Remember going to a record store to spend your hard-won allowance on some new vinyl? What about the CD holder you kept in the visor of your car? Some might remember making their iTunes library public, so they could show off their indie taste to the rest of the college dorm. We’re talking the stuff of dodo birds and dinosaurs, here. In fact, the whole notion of purchasing discrete pieces of music is rapidly becoming obsolete… if it hasn’t already. Subscription music streaming apps are now all the rage, and now Apple is joining the ranks of Spotify and Tidal with their newly released Radio app.
Omar Gallaga steps back into the Texas Standard Studio to tell us what’s up with the new app.
“I’m a $10 a month Spotify customer! Once I got use to that format and once I got used to not relying on my own music library and having access to 15 million songs instead of a few thousand, I was pretty much sold… I’ve been a customer ever since,” Gallaga says. “Once you see how much stuff is out there that you don’t own, that you can just play instantly from anywhere, it becomes a pretty big value proposition. Am I going to continue to buy albums for $15 a pop? Or pay $10 a month and get everything?”
Apple Radio launched on Tuesday, and acquired Dr. Dre’s music service, Beats, to help add to their collection. With so many other streaming apps out there, what is Apple bringing to the music market?
“They’re offering a three month free trial to get people into it. Whereas Tidal and some of the other services may offer you a month or free with ads,” Gallaga says. “I think that three months is key. It’s going to give people time to get use to it. To kind of get in the habit of streaming music and get hooked.”

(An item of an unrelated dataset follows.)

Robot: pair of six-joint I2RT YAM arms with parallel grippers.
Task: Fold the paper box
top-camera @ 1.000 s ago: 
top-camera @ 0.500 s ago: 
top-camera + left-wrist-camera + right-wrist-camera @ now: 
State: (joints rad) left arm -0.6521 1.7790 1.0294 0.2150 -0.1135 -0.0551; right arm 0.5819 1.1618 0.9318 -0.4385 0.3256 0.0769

So it’s easy to get in, but what about getting out after the free three months?
“Apple doesn’t make it super easy to opt out of that once you decide to use it,” Gallaga says. “You will get charged $10 a month or $15 for a family account if you don’t specifically tell Apple I don’t want to subscribe every month… but I think a lot of people will forget to do that or they’ll start to like it and say, ‘Eh, I can afford $10 a month.’
How was your Apple Radio experience?
“I downloaded the app and signed up with the desktop version. It’s a little cluttered. It’s trying to combine your library music with the Apple Radio station,” Gallaga says. “It’s trying to feed you stuff it thinks you like. In my case it wasn’t very accurate. It was feeding me albums I don’t really want to listen to. It needs a few more design polishes before it gets there. Spotify, I had the same thing. When I first started using it, it was very overwhelming. There is a bit of a learning curve.”
Is Apple potentially hurting their own iTunes business with this app?
“I think Apple sees the writing on the wall. We’re already starting to see a shift in that market from people paying and downloading mp3 online music to streaming. That’s already happening; that ground is already shifting beneath Apple,” Gallaga says. “I think they’re just seeing we have to be in that market because that’s where the ears are going.”